Drifting Away: Measuring Market Inefficiencies
Dec 13, 2012
Dennis Chung isn’t about to let a proliferation of computer hardware get in the way of a good study on global markets. The professor of accounting at SFU’s Beedie School of Business not only lets computer servers take up valuable space in his office – he has also allowed them to invade his home.
Chung, it turns out, is collecting financial data from markets around the world and around the clock – data that is memory intensive and requires serious computing power. The hardware as home decor may not sit well with interior designers, but it’s a boon to those investors following up on his research.
His recent work, which finds itself at the intersection of finance and accounting, builds on past studies focused on stock market inefficiencies.
Within the area, his work looks at how long it takes for the market to digest information. And the market, Chung points out, doesn’t always utilize the information at its disposal.
A 2011 study of his has asked a seemingly obvious but often overlooked question outside of academia: To what extent does the market utilize data, and to what extent can returns be predicted?
The study, co-authored with Beedie School of Business Assistant Professor Karel Hrazdil, is entitled “Market Efficiency and the Post-Earnings Announcement Drift (PEAD).” It was published in the journal Contemporary Accounting Research.
The tendency of stocks to experience PEAD is important to investors because it exposes the inefficiency of a market and market price. In a perfect world, once a firm’s current earnings become known, the information should be quickly digested by traders and incorporated into the stock price. But often that is not the case, which gives rise to the concept of PEAD.

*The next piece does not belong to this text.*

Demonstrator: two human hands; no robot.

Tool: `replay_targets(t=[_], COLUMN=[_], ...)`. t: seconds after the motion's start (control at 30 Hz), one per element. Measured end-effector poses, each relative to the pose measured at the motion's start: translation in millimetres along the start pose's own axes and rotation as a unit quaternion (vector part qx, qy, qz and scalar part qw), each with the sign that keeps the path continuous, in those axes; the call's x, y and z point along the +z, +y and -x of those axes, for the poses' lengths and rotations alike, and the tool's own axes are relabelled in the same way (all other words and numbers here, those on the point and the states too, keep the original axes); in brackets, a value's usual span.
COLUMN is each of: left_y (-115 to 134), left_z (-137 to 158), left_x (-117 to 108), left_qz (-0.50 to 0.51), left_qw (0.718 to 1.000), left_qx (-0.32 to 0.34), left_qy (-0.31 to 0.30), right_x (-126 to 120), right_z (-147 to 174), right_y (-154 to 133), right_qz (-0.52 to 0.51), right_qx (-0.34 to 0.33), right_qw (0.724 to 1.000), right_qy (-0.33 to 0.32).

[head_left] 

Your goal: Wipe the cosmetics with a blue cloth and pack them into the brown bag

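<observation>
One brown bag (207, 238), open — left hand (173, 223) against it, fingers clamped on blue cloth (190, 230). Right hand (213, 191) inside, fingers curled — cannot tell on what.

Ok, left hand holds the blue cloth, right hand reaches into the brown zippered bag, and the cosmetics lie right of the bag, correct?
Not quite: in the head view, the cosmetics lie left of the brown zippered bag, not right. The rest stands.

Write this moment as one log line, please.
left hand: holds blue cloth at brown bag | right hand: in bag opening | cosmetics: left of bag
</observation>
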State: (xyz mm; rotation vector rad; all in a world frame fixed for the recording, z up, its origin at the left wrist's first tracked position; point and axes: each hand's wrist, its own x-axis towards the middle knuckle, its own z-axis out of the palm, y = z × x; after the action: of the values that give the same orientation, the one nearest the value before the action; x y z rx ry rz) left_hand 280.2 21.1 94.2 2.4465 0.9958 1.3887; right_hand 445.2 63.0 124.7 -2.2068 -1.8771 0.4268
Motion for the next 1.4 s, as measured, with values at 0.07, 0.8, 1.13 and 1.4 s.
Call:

Academic research to date on post-earnings announcement drift provides extensive evidence that firms with better (or worse) than expected earnings experience significantly positive (or negative) abnormal stock-price performance during weeks or even months following the earnings announcements. In other words, instead of spiking or plummeting, the stock price drifts for days on end in the direction of the sentiment of the earnings announcement.
At least one scholarly article has referred to the predictability of returns after earnings announcements as the “granddaddy of all underreaction events” resulting from investors’ underestimation to value relevant earnings information. The underreaction explanation, however, raises the question of why so-called arbitrageurs – those who would and should take advantage of the market price differences – do not take advantage of the mispricing opportunities, thereby eliminating the drift and reinforcing market efficiency.
Chung and Hrazdil’s findings support the theory that this drift results from investors’ underreaction to earnings news – which in turn raises the question of why informed investors do not fully price the news in quarterly earnings announcements and take advantage of the mispricing.
So what’s the takeaway for would-be efficient stock market traders and investors? When it comes to companies with less efficient market pricing in their stock valuation, there is opportunity for profit.
Chung’s hope is that by measuring market efficiency (or lack thereof), there can be a better understanding of PEAD – and that perhaps investors who are willing to do some extra work can capture more gains.
“In the end, it’s an indication that at least for some stocks maybe investors aren’t acting as fast as they should,” he says. “Our results confirm that idea.”
For institutional investors, Chung notes, “the measure is useful in identifying companies which are efficient or inefficient in terms of market valuation.”
More recent research by Chung and his colleagues has shown that, perhaps surprisingly, high capital markets liquidity in the form of high trading volume can also be a challenge for investors, particularly retail investors.
That research has looked at high-frequency trading conducted by those who can put through thousands of trades within a second. As it turns out, retail investors can’t compete with the high-frequency traders – and therefore capital markets may be vulnerable to favouring some traders over others.
To this end, Chung raises the spectre of investor protection. “You need a level playing field to not undermine the credibility of the market,” he says.
Some early results from this recent work on high-frequency trading have found their way into a paper co-authored with Karel Hrazdil in the Journal of Empirical Finance.
The paper, entitled “Speed of convergence to market efficiency: The role of ECN (electronic communication networks),” examined an “order traffic” variable – which can measure indirectly the extent of high-frequency trading in the market. It confirmed that heavier order traffic is associated with longer time to achieve market efficiency.
The issue is one of high priority for regulatory agencies globally.
In a 2010 document, the Securities Exchange Commission (SEC) asked two directly related questions: “Are there useful metrics for assessing the quality of price discovery in equity markets, such as how efficiently prices respond to new information?” and “What is the best approach for assessing whether the secondary markets are appropriately supporting the capital-raising function for companies of all sizes?”
By demonstrating that the speed of convergence can be a useful measure to assess how efficiently prices respond to new information, the results from Chung and Hrazdil’s study provide direct answers to the issues raised by the SEC.
Their results confirm that trading volume has the strongest impact on improving the speed of convergence to market efficiency for companies of all sizes. However, they also suggest that the effects of other factors such as investor sophistication are not uniform across large and small firms.
All the more reason why Chung hopes for market reforms that would not ignore the little guy in the global markets picture.